[WORK TO COMPLETE]
Go through the records below and tally the lines that include "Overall". Answer with the number only.

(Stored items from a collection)
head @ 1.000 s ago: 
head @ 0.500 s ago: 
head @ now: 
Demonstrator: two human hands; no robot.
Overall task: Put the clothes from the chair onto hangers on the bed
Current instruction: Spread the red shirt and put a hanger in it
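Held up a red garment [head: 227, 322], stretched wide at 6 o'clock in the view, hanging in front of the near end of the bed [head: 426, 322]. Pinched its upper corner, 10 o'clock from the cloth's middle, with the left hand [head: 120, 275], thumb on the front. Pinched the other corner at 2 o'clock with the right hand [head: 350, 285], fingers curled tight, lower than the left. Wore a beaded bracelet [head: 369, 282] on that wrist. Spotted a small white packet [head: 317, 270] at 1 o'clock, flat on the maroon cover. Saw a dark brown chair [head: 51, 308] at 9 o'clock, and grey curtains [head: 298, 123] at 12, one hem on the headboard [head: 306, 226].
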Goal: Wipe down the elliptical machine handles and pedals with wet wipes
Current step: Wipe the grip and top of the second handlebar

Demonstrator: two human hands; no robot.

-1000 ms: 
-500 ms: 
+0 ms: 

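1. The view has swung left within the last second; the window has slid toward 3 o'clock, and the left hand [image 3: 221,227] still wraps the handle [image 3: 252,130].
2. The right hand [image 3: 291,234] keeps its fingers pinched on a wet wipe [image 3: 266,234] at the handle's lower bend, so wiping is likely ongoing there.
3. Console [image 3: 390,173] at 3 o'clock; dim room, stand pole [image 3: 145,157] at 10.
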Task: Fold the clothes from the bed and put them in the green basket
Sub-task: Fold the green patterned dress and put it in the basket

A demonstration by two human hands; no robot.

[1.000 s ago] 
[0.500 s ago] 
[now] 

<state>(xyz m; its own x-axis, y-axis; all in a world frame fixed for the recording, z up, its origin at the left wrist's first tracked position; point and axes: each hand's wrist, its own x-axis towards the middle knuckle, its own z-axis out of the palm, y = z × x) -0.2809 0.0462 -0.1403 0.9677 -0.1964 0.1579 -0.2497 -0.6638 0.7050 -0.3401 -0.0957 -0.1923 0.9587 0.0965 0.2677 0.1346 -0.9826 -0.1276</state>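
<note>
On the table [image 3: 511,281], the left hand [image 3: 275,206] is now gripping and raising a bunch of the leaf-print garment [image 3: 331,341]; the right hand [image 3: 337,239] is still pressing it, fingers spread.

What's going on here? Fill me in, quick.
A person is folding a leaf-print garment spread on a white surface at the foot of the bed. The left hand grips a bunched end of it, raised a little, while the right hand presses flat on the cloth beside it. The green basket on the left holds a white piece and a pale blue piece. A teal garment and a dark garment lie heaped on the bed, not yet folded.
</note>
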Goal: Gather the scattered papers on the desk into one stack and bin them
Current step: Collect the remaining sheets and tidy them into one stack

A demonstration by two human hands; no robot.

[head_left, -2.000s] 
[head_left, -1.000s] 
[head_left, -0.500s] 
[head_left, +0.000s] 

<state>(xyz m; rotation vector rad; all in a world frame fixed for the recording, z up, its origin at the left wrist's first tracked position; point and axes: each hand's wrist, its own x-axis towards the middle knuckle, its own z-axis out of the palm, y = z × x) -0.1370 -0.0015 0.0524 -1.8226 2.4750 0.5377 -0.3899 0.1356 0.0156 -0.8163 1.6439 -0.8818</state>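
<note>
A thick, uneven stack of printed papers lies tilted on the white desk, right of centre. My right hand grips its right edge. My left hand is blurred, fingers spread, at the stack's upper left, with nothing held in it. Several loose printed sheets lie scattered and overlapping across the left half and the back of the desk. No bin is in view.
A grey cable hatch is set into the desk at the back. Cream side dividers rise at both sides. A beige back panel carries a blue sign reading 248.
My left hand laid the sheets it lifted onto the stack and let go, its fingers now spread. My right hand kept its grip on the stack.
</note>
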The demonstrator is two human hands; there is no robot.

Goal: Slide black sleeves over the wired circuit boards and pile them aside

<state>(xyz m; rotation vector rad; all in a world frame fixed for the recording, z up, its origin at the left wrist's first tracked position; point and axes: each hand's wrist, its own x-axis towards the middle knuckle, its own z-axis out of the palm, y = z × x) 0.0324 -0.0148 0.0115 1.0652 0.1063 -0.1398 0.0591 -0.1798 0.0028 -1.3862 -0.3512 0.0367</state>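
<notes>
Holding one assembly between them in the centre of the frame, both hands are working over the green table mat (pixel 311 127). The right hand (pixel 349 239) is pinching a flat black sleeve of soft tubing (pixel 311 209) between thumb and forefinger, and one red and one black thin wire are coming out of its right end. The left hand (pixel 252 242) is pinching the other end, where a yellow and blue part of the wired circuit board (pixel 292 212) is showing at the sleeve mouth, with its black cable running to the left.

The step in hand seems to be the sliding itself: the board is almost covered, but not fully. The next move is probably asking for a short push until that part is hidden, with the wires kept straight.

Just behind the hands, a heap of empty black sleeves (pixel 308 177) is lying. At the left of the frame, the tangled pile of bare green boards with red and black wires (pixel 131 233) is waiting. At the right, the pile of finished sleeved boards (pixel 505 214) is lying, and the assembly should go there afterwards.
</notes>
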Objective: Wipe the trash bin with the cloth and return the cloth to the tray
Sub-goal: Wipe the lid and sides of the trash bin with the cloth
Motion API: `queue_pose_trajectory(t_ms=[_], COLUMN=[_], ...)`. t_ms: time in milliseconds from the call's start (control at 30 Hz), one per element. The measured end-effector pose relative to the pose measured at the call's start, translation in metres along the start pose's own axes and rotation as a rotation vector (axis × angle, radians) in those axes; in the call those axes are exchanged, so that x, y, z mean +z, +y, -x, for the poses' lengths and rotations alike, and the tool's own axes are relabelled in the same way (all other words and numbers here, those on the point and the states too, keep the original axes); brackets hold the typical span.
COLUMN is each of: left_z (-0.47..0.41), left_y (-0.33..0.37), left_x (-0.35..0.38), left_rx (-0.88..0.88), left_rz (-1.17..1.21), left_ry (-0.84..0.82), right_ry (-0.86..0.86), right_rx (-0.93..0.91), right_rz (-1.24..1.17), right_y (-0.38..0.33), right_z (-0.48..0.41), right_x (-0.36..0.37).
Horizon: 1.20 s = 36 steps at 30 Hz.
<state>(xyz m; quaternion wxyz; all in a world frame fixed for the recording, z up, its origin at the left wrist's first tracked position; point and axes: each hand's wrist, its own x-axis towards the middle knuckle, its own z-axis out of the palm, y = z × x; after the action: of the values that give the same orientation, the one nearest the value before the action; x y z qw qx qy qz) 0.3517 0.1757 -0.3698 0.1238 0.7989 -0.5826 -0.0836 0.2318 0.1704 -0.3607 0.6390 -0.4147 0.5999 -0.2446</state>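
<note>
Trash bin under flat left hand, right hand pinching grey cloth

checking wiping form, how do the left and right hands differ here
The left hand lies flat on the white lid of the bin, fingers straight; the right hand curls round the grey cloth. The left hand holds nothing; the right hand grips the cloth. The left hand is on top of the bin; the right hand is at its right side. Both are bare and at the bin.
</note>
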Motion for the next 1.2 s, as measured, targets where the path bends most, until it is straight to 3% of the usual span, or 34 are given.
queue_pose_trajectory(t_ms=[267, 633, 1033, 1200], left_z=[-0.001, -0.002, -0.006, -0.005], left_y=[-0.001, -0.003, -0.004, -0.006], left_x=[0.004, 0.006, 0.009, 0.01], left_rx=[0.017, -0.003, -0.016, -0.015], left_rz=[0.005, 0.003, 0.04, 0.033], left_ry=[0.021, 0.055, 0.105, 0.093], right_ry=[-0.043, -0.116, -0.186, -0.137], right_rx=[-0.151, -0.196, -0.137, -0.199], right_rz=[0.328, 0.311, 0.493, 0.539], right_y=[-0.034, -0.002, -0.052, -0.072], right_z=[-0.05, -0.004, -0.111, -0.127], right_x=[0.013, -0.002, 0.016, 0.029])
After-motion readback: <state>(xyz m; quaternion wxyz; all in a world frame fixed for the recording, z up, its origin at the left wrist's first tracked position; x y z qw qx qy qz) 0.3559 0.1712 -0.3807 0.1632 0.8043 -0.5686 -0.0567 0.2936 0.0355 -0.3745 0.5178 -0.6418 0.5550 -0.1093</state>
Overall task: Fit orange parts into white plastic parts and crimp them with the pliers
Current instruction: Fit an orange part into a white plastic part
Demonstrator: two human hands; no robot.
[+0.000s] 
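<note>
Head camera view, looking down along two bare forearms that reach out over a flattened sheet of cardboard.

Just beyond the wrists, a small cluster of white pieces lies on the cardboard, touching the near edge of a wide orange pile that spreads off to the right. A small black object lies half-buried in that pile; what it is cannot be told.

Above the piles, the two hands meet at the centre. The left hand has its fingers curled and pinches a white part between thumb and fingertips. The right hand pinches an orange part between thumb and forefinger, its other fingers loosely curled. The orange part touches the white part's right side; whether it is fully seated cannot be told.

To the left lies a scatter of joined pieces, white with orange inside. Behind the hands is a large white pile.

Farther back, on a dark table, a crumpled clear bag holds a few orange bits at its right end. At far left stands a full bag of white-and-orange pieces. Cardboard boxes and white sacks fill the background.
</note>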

[OUTPUT BELOW]
2